__Description of the task__
Please find all lines containing "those" in the listing below and copy them.

————

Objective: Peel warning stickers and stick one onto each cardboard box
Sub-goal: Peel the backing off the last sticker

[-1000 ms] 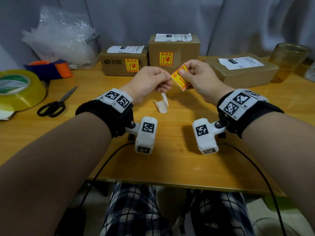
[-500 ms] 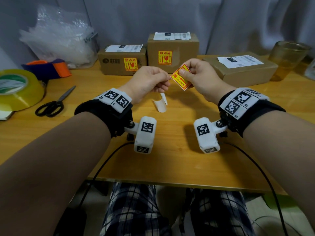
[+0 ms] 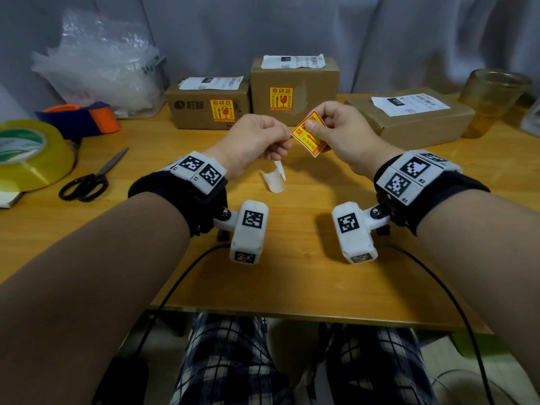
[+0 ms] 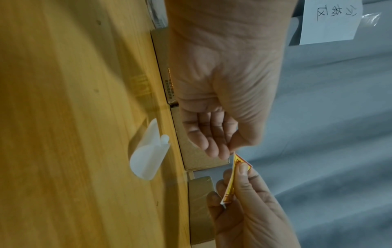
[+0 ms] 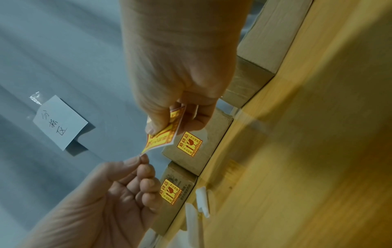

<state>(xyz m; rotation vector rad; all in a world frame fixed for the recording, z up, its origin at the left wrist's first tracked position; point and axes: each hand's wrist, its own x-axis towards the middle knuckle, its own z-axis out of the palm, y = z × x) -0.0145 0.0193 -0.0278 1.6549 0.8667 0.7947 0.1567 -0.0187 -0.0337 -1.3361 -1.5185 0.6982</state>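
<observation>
A yellow-and-red warning sticker [image 3: 310, 139] hangs in the air over the middle of the table. My right hand [image 3: 312, 129] pinches it, thumb on its printed face [image 5: 163, 135]. My left hand [image 3: 285, 140] pinches the sticker's left corner [image 4: 237, 159] between thumb and forefinger. At the back stand three cardboard boxes. The left box [image 3: 198, 112] and the taller middle box [image 3: 315, 92] each show a warning sticker on the front. The flat right box [image 3: 420, 124] shows only a white shipping label. Curled white backing strips [image 3: 273, 179] lie on the table below my hands.
A big yellow tape roll [image 3: 26, 153], black scissors [image 3: 87, 179] and a blue-orange tape dispenser [image 3: 79, 118] lie at the left. Bubble wrap [image 3: 96, 62] stands at the back left, an amber glass [image 3: 491, 97] at the back right. Cables hang over the table's front edge [image 3: 292, 314].
</observation>
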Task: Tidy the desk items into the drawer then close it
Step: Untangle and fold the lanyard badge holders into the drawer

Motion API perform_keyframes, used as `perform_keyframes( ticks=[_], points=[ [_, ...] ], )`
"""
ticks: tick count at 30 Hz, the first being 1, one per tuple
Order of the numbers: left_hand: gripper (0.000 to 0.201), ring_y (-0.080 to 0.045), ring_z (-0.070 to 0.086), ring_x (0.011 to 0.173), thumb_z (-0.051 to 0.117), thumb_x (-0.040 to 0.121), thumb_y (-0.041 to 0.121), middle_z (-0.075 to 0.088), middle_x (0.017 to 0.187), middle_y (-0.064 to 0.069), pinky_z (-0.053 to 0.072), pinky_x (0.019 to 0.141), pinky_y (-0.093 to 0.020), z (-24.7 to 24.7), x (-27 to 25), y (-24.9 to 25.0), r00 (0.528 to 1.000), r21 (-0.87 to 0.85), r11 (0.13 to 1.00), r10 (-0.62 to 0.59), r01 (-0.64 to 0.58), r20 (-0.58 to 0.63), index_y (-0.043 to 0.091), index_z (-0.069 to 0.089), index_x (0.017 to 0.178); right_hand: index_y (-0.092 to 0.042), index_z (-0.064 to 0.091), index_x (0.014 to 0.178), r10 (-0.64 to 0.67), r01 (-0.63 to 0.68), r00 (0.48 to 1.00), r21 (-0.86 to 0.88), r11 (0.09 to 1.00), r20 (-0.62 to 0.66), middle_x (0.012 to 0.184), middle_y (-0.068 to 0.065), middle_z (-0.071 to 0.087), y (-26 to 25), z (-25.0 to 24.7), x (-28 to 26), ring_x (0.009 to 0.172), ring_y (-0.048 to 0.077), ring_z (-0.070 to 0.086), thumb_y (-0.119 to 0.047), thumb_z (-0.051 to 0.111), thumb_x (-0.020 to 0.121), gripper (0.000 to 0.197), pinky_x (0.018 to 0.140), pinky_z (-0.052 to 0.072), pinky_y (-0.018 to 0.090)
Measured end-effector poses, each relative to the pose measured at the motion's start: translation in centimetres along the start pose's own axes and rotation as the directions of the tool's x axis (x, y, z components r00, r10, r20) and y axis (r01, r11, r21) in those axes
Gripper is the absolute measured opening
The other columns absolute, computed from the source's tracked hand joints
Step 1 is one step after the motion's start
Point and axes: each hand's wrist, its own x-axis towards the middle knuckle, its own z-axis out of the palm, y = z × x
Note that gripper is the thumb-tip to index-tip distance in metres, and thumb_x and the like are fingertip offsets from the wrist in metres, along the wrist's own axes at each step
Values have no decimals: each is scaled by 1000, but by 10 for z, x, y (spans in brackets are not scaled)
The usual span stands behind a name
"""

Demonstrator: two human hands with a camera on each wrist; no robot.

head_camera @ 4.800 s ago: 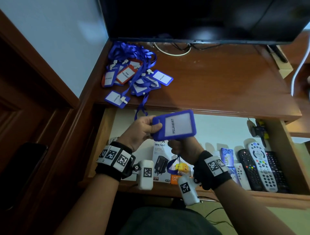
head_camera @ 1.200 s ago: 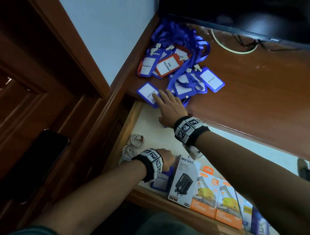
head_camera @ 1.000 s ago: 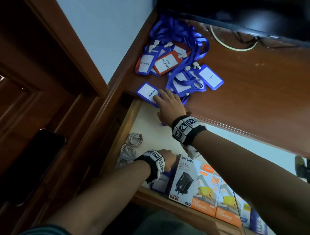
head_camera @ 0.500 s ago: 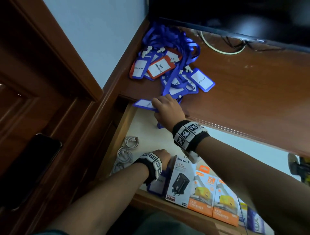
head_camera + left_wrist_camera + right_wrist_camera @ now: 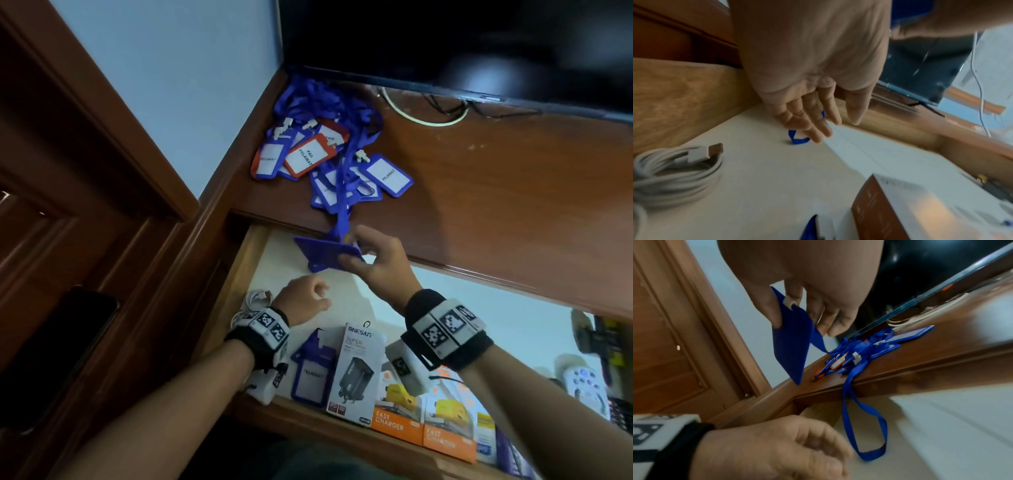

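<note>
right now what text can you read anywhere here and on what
"PAS PELAWAT": red badge on the desk.
"PELAWAT": blue badges on the desk and in the drawer.
"ONESAM SUPER": white charger box.
"FAST CHARGER": orange box.
Smaller print on the boxes: unreadable.

Up past the right hand (image 5: 378, 263), a red badge (image 5: 310, 155) is showing "PAS PELAWAT" and a blue badge (image 5: 388, 175) "PELAWAT". Below it, a white box (image 5: 358, 371) is showing "ONESAM SUPER", and orange boxes (image 5: 397, 416) "FAST CHARGER".
</note>
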Motion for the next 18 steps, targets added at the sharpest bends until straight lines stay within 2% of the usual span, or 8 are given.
perform_keyframes(
  ticks=[2, 4, 7, 9, 12, 13, 15, 18],
  points=[
    [65, -21, 48, 119, 75, 73, 31, 47, 131, -5, 38, 104, -37, -4, -2, 10, 992, -137, 985, 91, -103, -91, 28, 44, 130, -19, 55, 75, 96, -94, 995, 216, 972, 2, 69, -11, 55, -5, -12, -8, 67, 12, 51, -14, 62, 79, 10, 64, 42, 27],
    [82, -28, 40, 129, 79, 60, 46, 39, 139, -8, 34, 109, -44, -5, 2, 21, 970, -266, 947, 128, -181, -206, 44, 35, 129, -10, 53, 80, 178, -156, 984, 419, 894, -12, 71, -7, 56, -10, -21, -16, 66, 8, 51, -15, 60, 82, 8, 61, 41, 19],
    [94, -33, 52, 119, 78, 55, 70, 54, 128, -13, 42, 103, -50, -2, 16, 36, 969, -340, 920, 129, -196, -210, 22, 46, 129, -10, 55, 90, 270, -195, 962, 596, 779, -39, 84, 5, 60, -17, -33, -23, 76, 15, 55, -21, 58, 84, 13, 68, 43, 25],
    [74, -25, 56, 117, 77, 63, 64, 60, 122, -7, 43, 102, -47, -5, 18, 58, 949, -314, 906, 219, -284, -226, 25, 53, 122, -9, 59, 97, 313, -188, 947, 667, 721, -71, 95, 9, 65, -20, -40, -23, 86, 21, 60, -23, 56, 86, 18, 79, 46, 33],
    [34, 2, 62, 87, 81, 72, 25, 65, 92, 4, 48, 83, -29, -16, 13, 99, 913, -341, 850, 342, -401, -221, 27, 57, 96, -1, 57, 114, 339, -155, 933, 717, 680, -120, 107, 20, 67, -27, -51, -21, 92, 41, 63, -21, 54, 91, 30, 84, 49, 52],
    [26, -4, 63, 86, 77, 76, 22, 65, 88, 2, 48, 80, -29, -20, 13, 109, 898, -323, 840, 378, -435, -227, 26, 56, 90, 0, 54, 116, 347, -140, 926, 720, 679, -147, 102, 18, 70, -29, -55, -20, 85, 40, 66, -18, 53, 93, 29, 77, 52, 50],
    [15, -24, 61, 95, 64, 76, 40, 66, 86, -9, 48, 81, -34, -29, 23, 115, 878, -136, 882, 412, -451, -243, 25, 60, 75, -1, 54, 113, 378, -115, 903, 731, 673, -206, 81, 13, 71, -34, -64, -18, 63, 29, 66, -12, 47, 97, 21, 58, 54, 36],
    [8, -29, 56, 100, 59, 78, 33, 62, 92, -12, 42, 83, -30, -47, 40, 116, 918, 87, 945, 326, -314, -228, 29, 66, 76, -2, 56, 106, 435, -70, 848, 750, 658, -303, 67, 12, 61, -30, -79, -18, 44, 23, 50, -13, 46, 97, 17, 44, 43, 26]
  ],
)
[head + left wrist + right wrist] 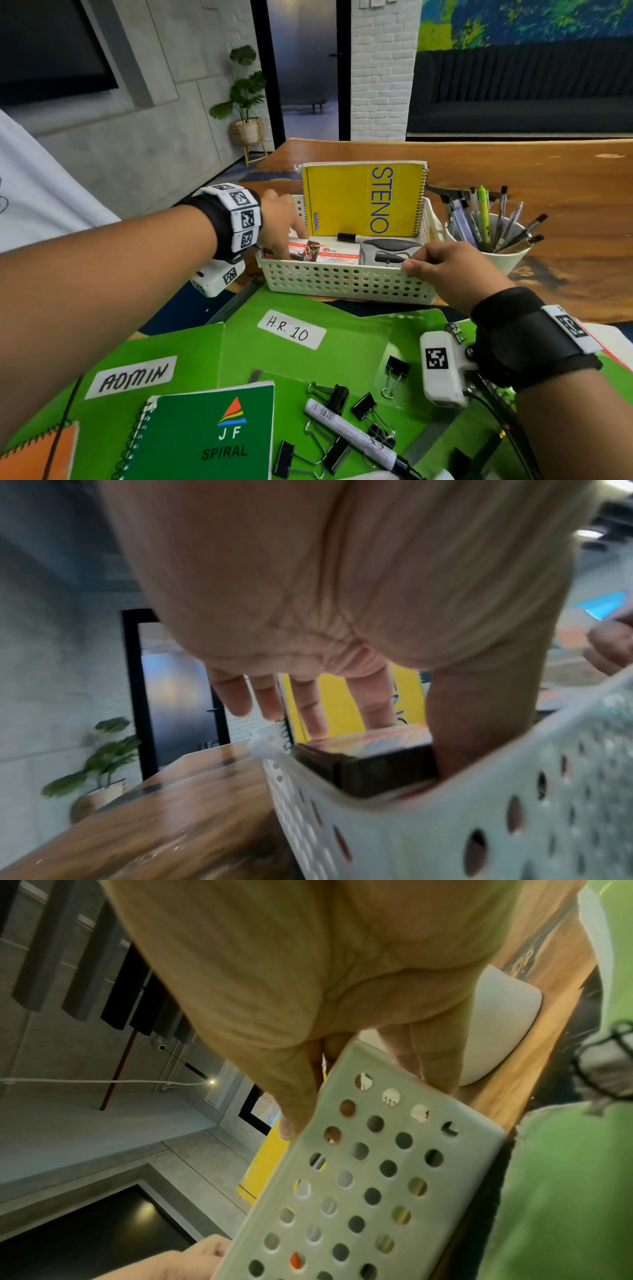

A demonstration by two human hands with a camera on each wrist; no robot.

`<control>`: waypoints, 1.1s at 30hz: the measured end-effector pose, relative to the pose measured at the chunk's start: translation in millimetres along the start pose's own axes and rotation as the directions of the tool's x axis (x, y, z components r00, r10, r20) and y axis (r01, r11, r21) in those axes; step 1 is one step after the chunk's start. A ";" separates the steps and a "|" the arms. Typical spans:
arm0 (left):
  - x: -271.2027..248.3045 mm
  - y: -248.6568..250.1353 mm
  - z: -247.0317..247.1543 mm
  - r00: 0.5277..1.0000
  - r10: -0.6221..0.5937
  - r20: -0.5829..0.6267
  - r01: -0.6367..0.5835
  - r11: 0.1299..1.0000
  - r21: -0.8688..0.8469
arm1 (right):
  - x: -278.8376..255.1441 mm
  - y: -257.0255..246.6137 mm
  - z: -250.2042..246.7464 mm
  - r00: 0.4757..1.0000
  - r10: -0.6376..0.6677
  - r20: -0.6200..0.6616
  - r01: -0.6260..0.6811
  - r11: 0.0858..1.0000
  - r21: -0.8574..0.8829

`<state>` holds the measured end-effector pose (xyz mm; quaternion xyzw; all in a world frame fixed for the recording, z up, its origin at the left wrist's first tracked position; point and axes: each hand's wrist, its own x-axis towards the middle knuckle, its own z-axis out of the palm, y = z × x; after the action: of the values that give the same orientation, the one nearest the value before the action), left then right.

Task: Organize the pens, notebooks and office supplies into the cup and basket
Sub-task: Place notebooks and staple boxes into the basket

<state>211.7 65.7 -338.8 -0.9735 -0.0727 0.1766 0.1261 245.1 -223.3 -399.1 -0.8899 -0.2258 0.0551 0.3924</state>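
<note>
The white perforated basket (342,281) (445,831) (359,1177) stands on the wooden table. In it are an upright yellow STENO notebook (359,198) (339,696), paper-clip boxes (337,255), a grey stapler (387,251) and a black marker (349,237). My left hand (284,236) (377,712) reaches into the basket's left end, fingers straight over a dark box (377,764), thumb between that box and the front wall. My right hand (424,260) (329,1069) pinches the front rim near the right corner. The white cup (496,260) (496,1031), to the basket's right, holds several pens (486,219).
Nearer to me lie green folders (308,359) labelled ADMIN and H.R. 10. On them are a green JF spiral notebook (212,435), several black binder clips (346,401) and a white marker (352,435). An orange notebook (37,455) pokes in at the bottom left.
</note>
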 end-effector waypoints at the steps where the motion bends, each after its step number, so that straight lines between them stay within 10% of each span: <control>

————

__Result of this exercise__
Measured end-effector poses, each relative to the pose measured at the motion's start: translation in centimetres along the start pose's own axes and rotation as the directions of the tool's x axis (x, y, z components r00, r10, r20) and y axis (r01, r11, r21) in those axes
`<control>`: waypoints, 1.1s at 30hz: the measured end-effector pose, relative to the pose measured at the chunk's start: translation in millimetres along the start pose's own axes and rotation as the directions of the tool's x axis (x, y, z components r00, r10, r20) and y axis (r01, r11, r21) in those axes; step 1 is one step after the chunk's start. A ";" separates the steps and a "|" the arms. Typical spans:

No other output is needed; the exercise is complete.